Only those lines in the data below from the line containing "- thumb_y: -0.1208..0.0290" through the line containing "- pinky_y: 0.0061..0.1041", both included, should be restated word for word.

## Dataset section
----------

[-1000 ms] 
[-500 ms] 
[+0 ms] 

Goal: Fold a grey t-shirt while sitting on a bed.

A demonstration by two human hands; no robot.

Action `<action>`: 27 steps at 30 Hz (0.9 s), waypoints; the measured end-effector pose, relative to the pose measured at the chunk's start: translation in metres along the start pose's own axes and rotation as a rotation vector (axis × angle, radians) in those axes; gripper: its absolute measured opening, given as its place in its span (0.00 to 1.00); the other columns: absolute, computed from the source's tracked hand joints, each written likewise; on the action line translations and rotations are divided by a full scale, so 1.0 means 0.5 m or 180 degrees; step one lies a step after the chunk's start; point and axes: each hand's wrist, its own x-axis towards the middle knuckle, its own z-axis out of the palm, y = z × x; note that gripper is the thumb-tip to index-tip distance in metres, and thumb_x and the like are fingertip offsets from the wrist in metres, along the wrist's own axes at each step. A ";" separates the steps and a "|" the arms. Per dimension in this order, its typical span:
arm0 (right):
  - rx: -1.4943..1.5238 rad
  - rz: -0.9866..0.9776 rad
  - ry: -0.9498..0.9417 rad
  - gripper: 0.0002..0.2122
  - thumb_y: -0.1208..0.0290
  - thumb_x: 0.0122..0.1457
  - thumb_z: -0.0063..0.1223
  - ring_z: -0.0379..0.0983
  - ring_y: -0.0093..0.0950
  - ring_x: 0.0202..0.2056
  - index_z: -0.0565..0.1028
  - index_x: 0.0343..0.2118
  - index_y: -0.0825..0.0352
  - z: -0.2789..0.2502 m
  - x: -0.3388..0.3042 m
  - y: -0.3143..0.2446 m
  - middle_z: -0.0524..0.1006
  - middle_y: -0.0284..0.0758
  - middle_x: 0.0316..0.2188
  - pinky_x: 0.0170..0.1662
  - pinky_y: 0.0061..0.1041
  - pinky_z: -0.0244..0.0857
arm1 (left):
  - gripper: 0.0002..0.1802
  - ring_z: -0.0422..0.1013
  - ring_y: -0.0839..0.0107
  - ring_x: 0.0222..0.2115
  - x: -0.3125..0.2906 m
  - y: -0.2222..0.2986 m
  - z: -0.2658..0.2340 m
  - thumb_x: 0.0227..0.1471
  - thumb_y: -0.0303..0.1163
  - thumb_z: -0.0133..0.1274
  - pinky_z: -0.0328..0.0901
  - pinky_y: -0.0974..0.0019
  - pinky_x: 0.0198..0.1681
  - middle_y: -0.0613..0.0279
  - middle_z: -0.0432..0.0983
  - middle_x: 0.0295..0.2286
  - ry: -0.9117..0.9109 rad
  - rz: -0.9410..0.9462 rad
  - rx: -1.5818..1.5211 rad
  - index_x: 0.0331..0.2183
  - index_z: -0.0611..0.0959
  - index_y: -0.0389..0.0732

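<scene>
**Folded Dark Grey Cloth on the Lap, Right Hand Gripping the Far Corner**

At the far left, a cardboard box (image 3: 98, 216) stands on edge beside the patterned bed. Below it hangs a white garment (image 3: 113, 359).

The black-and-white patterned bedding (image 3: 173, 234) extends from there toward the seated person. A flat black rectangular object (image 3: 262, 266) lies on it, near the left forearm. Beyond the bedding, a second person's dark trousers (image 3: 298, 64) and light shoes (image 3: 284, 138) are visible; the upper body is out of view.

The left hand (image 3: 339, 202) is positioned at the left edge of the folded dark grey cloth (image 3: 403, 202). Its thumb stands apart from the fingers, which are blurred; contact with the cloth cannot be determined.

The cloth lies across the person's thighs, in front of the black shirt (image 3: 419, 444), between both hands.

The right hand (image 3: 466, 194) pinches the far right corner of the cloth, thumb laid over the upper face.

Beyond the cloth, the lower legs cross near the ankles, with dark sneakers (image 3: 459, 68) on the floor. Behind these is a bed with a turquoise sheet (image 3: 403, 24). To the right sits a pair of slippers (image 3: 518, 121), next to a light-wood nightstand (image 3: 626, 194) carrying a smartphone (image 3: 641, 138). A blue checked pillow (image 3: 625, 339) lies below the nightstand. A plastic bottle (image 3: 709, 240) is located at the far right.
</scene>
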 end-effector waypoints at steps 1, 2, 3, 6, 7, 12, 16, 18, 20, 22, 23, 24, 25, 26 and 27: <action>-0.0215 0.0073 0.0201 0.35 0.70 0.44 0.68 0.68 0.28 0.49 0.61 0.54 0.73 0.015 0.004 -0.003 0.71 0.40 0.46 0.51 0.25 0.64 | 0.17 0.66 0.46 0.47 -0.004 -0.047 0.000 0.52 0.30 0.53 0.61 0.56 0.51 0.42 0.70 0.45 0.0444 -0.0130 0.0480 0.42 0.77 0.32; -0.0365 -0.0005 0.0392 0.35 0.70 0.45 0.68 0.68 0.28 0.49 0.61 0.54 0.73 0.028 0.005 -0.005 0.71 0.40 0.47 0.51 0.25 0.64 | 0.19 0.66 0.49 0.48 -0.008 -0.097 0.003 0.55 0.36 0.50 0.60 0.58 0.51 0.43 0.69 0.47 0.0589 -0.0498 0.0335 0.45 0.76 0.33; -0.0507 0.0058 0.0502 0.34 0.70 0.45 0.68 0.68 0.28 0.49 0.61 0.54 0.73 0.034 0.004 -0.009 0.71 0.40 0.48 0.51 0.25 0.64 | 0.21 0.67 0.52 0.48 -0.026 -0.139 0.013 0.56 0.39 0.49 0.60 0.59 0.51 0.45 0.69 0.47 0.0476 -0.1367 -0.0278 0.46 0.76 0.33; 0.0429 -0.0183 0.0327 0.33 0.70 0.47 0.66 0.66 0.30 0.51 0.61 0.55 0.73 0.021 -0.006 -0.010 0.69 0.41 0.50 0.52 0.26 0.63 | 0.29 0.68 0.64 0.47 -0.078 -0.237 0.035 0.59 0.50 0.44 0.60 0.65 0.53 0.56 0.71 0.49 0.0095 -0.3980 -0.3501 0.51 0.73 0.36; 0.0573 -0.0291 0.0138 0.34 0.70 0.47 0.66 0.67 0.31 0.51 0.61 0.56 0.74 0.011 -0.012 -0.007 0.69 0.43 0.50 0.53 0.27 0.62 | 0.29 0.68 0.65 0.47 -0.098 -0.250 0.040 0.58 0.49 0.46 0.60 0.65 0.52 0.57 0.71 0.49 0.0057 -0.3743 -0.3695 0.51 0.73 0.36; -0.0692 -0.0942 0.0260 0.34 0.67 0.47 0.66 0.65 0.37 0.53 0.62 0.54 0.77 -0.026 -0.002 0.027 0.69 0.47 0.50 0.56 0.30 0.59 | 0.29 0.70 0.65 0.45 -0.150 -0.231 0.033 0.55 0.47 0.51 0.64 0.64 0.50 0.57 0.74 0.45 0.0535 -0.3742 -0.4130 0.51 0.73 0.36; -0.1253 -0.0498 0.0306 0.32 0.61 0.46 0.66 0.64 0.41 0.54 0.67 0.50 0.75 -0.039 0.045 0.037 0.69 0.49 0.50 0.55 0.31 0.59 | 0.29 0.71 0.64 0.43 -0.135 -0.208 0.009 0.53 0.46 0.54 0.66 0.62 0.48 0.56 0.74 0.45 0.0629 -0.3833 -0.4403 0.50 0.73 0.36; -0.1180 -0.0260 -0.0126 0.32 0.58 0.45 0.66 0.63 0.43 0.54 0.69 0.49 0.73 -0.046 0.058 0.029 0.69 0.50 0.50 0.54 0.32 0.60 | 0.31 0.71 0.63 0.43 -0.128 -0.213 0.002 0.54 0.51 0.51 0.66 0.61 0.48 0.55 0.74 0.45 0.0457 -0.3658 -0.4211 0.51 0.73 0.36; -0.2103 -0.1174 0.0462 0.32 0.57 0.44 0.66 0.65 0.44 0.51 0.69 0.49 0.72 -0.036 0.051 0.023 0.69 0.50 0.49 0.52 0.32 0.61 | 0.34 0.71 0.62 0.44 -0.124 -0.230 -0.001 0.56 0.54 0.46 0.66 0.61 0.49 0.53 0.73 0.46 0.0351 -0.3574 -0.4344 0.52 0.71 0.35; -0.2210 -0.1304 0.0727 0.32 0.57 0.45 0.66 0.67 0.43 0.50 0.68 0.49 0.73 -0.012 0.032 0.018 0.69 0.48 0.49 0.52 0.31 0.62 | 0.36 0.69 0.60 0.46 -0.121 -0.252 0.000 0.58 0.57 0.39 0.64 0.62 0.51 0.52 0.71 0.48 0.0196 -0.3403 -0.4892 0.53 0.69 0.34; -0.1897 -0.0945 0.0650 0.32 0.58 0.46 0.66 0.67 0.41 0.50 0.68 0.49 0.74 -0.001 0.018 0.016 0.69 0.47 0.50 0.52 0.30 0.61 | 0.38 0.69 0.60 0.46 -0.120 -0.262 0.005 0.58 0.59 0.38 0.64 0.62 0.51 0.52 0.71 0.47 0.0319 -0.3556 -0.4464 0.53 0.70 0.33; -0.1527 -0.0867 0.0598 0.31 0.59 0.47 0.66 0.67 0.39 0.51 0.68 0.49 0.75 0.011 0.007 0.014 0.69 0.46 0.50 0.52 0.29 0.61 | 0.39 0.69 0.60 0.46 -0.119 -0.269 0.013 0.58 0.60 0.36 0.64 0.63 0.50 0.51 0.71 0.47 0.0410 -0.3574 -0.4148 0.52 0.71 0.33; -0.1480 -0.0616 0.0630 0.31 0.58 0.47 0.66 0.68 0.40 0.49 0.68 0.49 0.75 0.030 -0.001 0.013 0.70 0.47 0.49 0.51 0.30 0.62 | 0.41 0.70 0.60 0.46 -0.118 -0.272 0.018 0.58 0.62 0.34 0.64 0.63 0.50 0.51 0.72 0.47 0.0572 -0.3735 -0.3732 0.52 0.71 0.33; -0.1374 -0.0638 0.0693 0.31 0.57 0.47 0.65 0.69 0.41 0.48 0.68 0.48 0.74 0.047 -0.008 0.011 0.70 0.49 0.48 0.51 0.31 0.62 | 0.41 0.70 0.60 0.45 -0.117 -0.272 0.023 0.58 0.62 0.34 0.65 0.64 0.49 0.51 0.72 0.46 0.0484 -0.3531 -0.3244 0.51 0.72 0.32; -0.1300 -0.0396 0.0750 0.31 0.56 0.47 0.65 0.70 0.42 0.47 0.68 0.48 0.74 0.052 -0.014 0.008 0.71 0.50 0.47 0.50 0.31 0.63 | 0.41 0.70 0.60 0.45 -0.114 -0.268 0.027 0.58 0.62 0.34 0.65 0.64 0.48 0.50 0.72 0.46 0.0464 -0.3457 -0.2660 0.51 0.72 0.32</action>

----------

## Result of the task
  - thumb_y: -0.1208..0.0290
  - thumb_x: 0.0122..0.1457
  - thumb_z: -0.0063..0.1223
  - ring_z: -0.0379..0.0983
  - ring_y: -0.0093..0.0950
  - ring_x: 0.0202..0.2056
  - index_z: -0.0565..0.1028
  - index_x: 0.0343..0.2118
  - index_y: -0.0825..0.0352
  - z: -0.2789..0.2502 m
  - x: -0.3388..0.3042 m
  - y: -0.3143..0.2446 m
  - middle_z: -0.0524..0.1006
  - middle_y: -0.0284..0.0758
  - middle_x: 0.0316..0.2188
  - pinky_x: 0.0170..0.1662
  - pinky_y: 0.0061..0.1041

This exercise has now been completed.